A possible global real estate crisis… What are its repercussions?

A serious crisis threatens the real estate sector around the world against the backdrop of central banks raising interest rates to “very high” limits, which may significantly affect borrowing families, according to Bloomberg.

  • A looming global real estate crisis could cause a ‘painful reset’ for families

Western media sources revealed that “there is a crisis in the real estate sector all over the world”, against the background of central banks raising interest rates to “very high” limits, which may significantly affect borrowing families.

Higher borrowing costs are causing “a significant increase in financial pressure, both on homebuyers and property owners” worldwide.

According to Article published in BloombergIn many cities like Sydney, Stockholm and Seattle, buyers have fallen as central banks raise interest rates at their fastest pace in decades, sending home prices down.

On the other hand, the article said, millions of people who borrowed cheaply to buy homes during the pandemic are simultaneously facing higher payments with the loan reset process.

“The rapid slowdown in the real estate sector, which is a major source of household wealth, threatens to exacerbate the global economic slowdown,” the article noted.

The current slump in the markets is approaching the levels of the financial crisis of 2008, as this slowdown in the real estate sector is a key variable for central banks that want to rein in inflation without hurting consumer confidence and causing a deep recession in the economy, according to Bloomberg.

A “painful” reset and families “tighten their belts”

Volatile markets such as Australia and Canada are facing a twofold fall in house prices, and economists believe that the global downturn in this sector has “just begun”.

“We will observe a simultaneous global slowdown in the housing market in 2023 and 2024,” said Hideaki Hirata, a researcher at Hosei University and former economic advisor at the Bank of Japan, one of the economists who co-authored an IMF paper on global house prices.

The researcher warned that significant increases in interest rates applied this year “will take some time to affect households…sellers often ignore signs of diminishing demand.”

Higher mortgage costs affect economies in many different ways, for example, borrowing households “tighten their belts”, while rising mortgage payments discourage potential buyers from entering the market and making purchases, affecting property prices and overall development.

A “blatant” mutation in a previous mutation may cause “shock”

The slowdown is a “stark turnaround from an earlier boom fueled by central banks’ easy financing policies in the years following the financial crisis, and then exacerbated by the pandemic that has prompted people to seek larger spaces and friendly homes to work remotely.”

At the moment, “many people who got home loans are having trouble paying record rates because the loans are reset to new, higher rates with rising inflation and possible recession.”

In turn, Rob Subbaraman, head of global markets research at Nomura Holdings Inc, said this “could come as a shock to them (for families).”

The extent of the risks to this sector varies by country, for example in the United States, most buyers rely on fixed rate home loans for up to 30 years.
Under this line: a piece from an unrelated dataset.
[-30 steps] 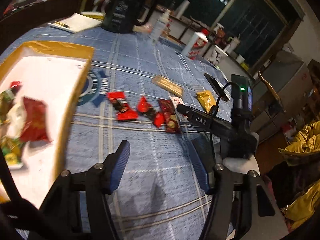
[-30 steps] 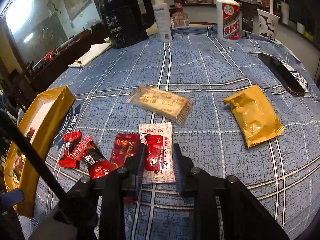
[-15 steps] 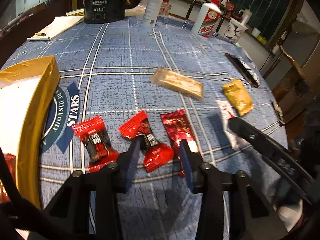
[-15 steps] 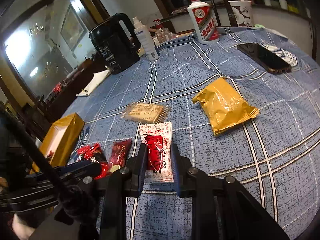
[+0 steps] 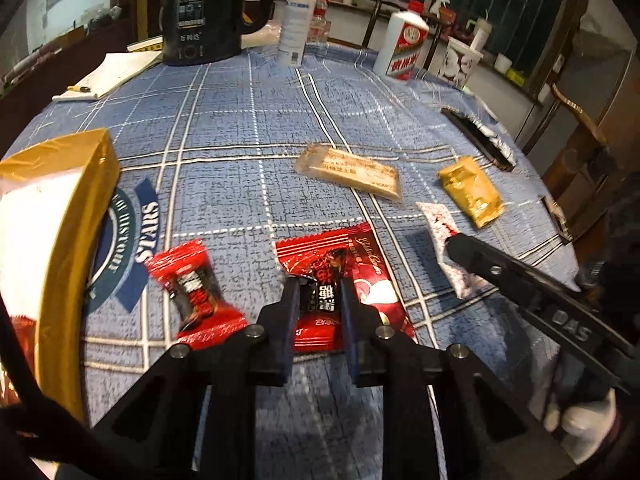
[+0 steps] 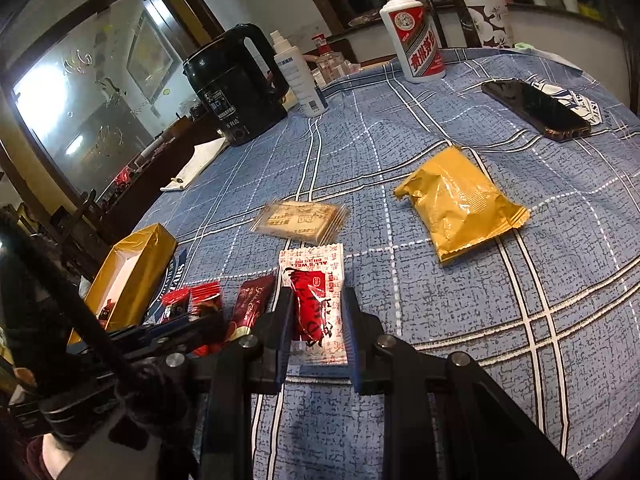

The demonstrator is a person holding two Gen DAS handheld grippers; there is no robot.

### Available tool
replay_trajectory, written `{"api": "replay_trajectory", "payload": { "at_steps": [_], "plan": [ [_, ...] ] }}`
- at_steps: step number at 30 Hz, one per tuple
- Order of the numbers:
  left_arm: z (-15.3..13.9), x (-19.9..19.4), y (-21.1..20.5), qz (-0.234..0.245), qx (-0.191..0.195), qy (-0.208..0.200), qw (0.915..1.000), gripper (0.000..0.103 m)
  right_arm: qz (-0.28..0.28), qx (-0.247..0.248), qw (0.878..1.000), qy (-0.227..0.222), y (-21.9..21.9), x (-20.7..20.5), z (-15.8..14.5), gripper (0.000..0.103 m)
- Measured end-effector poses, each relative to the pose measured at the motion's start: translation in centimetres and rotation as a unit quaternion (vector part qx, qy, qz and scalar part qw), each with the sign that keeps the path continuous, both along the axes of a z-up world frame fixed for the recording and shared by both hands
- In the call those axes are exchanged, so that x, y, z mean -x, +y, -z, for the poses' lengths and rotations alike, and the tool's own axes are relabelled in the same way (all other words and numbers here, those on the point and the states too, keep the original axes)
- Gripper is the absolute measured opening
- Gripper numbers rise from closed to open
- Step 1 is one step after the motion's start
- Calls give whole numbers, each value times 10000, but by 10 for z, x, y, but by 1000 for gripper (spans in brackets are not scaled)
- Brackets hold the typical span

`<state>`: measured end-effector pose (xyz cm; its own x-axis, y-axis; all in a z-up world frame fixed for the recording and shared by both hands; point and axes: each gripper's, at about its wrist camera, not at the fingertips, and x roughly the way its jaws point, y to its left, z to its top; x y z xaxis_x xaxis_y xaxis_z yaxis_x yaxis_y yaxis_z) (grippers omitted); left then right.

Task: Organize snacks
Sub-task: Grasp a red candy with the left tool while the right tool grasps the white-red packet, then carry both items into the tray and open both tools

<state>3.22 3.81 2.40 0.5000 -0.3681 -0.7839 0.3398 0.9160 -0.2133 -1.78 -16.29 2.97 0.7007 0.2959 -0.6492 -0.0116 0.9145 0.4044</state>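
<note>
Since a second ago my left gripper [image 5: 318, 300] has closed on one red-black candy [image 5: 320, 280]; a second candy [image 5: 192, 288] lies beside the gold box [image 5: 80, 208]. Right view: my right gripper [image 6: 316, 320] clamps the white-red packet [image 6: 316, 300]; one yellow pouch [image 6: 460, 204] and one cracker pack [image 6: 300, 220] lie beyond.

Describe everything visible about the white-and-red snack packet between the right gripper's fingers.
The white-and-red packet is a flat, glossy plastic sachet with serrated ends, white borders with red print and a red centre bearing dark characters. It lies flat on the blue checked tablecloth, long axis pointing away from the right gripper, whose fingers flank its near half at both sides. A dark red packet lies just to its left and a clear-wrapped biscuit pack just beyond. In the left wrist view it is partly hidden by that gripper.
</note>
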Motion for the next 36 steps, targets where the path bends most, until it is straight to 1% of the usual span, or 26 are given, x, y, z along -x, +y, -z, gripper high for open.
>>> {"api": "replay_trajectory", "payload": {
  "at_steps": [5, 7, 9, 11, 14, 16, 18, 19, 21, 23, 24, 27, 31, 36],
  "plan": [
    [-29, 25, 35, -85, 477, -180, 9987, 22, 54, 99, 9999, -38, 4, 7, -6, 22],
    [-43, 35, 57, -212, 676, -267, 9971, 22, 13, 101, 9999, -53, 9, 14, -13, 22],
    [-59, 46, 86, -378, 859, -405, 9948, 22, -50, 114, 9999, -84, 18, 21, -20, 22],
    [-71, 57, 115, -593, 861, -585, 9928, 22, -195, 136, 9997, -102, 32, 26, -30, 22],
    [-81, 75, 160, -990, 754, -790, 9891, 22, -494, 268, 9981, -235, 63, 35, -49, 22],
    [-80, 85, 187, -1253, 688, -835, 9862, 22, -776, 320, 9959, -325, 91, 39, -61, 22],
    [-75, 93, 208, -1479, 620, -836, 9835, 22, -1063, 324, 9932, -355, 119, 41, -67, 22],
    [-71, 95, 217, -1587, 561, -830, 9822, 22, -1287, 318, 9906, -338, 139, 42, -69, 22],
    [-58, 100, 234, -1779, 520, -769, 9797, 22, -1648, 325, 9854, -264, 173, 42, -68, 22],
    [-46, 102, 243, -1872, 596, -653, 9783, 22, -2003, 365, 9789, -154, 208, 42, -63, 22],
    [-38, 102, 248, -1935, 680, -567, 9771, 22, -2129, 377, 9763, -98, 220, 42, -59, 22],
    [-25, 103, 257, -2023, 755, -457, 9753, 22, -2432, 517, 9686, 42, 257, 41, -48, 22],
    [-19, 105, 257, -2066, 759, -450, 9744, 22, -2646, 709, 9615, 230, 287, 38, -32, 22],
    [-21, 112, 259, -2078, 843, -544, 9730, 23, -2634, 836, 9602, 399, 297, 34, -15, 22]
  ]
}}
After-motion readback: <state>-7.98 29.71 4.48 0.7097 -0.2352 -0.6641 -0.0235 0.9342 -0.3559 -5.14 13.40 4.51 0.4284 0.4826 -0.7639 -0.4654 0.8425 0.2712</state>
These adjustable rate mortgages represented, on average, about 7% of conventional loans in the past five years.

Conversely, other countries usually have fixed-rate loans for at least a year, or variable-rate mortgages that align closely with official interest rates.
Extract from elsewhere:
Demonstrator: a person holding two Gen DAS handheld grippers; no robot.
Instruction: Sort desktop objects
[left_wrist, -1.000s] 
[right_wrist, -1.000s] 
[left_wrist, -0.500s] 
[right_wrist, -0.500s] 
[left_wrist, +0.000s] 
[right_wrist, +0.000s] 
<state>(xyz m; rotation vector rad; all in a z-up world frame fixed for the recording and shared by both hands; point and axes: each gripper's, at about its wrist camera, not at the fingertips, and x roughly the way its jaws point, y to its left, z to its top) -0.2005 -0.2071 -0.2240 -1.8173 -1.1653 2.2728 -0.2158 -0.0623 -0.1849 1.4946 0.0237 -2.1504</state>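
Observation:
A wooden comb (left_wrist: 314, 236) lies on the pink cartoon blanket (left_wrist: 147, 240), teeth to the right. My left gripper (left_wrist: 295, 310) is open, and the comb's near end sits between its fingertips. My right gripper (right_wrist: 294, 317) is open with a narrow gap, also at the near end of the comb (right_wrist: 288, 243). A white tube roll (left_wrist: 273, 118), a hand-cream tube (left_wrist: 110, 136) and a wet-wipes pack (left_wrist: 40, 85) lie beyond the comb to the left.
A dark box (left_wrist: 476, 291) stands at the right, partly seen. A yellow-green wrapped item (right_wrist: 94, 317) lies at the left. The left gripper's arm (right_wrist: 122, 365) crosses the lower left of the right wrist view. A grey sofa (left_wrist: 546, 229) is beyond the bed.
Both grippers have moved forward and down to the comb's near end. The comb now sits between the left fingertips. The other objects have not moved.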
According to a report by Fitch Ratings Agency, Australia, Spain, Britain and Canada have all focused heavily on variable rate loans as a share of new assets in 2020.
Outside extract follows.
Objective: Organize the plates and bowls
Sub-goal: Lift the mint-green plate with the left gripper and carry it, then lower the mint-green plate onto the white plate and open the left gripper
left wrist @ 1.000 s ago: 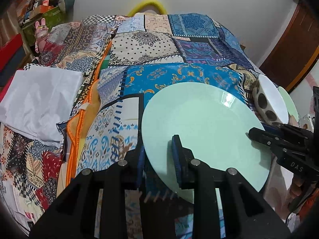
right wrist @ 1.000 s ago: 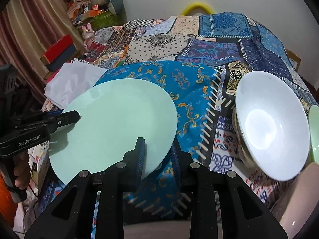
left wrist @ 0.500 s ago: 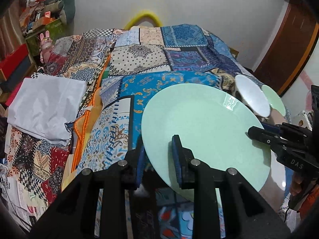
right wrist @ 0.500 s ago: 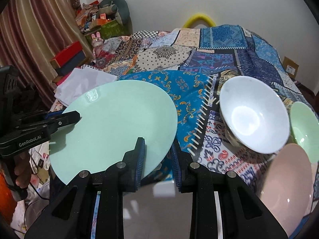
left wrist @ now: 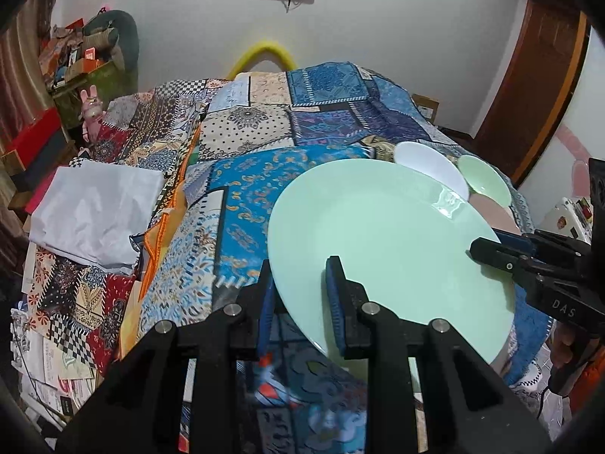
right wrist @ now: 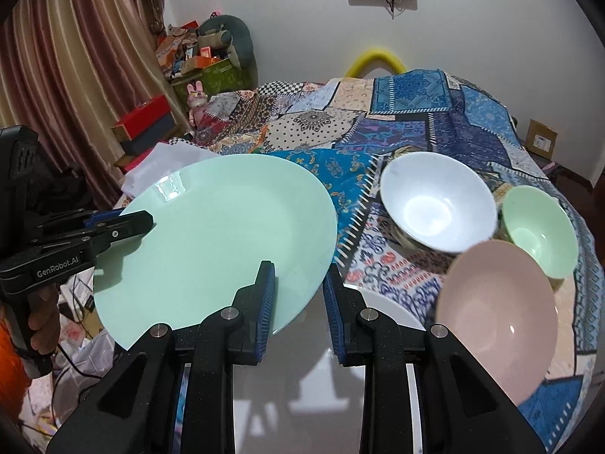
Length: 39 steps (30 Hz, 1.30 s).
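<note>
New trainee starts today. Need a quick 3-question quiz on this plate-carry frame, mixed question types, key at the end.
1. True or false: only one tool grips the mint green plate.
2. Multiple choice: in the right wrist view, which bowl sits nearest the camera? A) white bowl B) green bowl C) pink bowl
3. Short answer: what lies on the patchwork cloth at the left of the left wrist view?

Key
1. False. The left tool and the right tool each clamp the rim, on opposite sides.
2. C.
3. A folded white cloth.
</note>
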### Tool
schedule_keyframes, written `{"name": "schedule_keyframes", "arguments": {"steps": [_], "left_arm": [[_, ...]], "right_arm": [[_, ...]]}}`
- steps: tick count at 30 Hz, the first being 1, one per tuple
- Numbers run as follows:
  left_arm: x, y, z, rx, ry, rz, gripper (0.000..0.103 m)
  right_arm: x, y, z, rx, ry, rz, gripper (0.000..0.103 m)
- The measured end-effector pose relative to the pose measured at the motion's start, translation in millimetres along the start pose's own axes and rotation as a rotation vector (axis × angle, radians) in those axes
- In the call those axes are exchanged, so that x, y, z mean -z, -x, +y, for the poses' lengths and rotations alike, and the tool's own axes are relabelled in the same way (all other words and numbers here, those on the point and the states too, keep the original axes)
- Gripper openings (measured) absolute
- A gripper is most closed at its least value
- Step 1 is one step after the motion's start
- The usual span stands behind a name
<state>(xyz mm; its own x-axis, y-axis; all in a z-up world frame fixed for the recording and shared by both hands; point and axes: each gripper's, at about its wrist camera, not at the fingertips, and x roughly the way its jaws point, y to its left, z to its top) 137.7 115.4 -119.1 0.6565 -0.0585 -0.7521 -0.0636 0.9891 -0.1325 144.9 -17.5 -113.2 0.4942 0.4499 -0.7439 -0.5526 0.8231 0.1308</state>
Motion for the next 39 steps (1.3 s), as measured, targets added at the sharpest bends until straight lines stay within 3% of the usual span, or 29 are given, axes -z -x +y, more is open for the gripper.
{"name": "schedule_keyframes", "arguments": {"steps": [17, 24, 39], "left_arm": [[41.3, -0.1, -67.0, 0.041, -0.050, 0.045, 0.026], [57.7, -16.9, -80.0, 0.043, -0.055, 0.098, 0.026], [71.2, -43.8, -97.7, 0.016, -0.104, 0.136, 0.027]], "right_arm": [[57.8, 39.8, -34.7, 0.029, -0.069, 0.000, 0.024], [78.9, 37.4, -45.1, 0.030, -0.111, 0.029, 0.024], [104.2, 25.4, -64.9, 0.030, -0.170, 0.075, 0.024]]}}
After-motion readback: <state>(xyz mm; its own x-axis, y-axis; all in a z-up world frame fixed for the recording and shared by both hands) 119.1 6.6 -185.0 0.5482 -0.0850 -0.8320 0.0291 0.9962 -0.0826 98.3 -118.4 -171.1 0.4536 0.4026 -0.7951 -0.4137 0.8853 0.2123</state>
Other countries with a large proportion of mortgages are resetting their loans as well. In New Zealand, for example, about 55% of the approved value of residential mortgages (either variable rate or fixed rate) will reset in 2023.

In Sweden, once one of Europe’s hottest markets, house prices have fallen about 8% since last spring, and most economists now expect a 15% drop. Higher interest rates are also putting pressure on real estate companies that have borrowed heavily in the bond markets to fund their operations, leaving investors increasingly concerned about their ability to refinance that debt.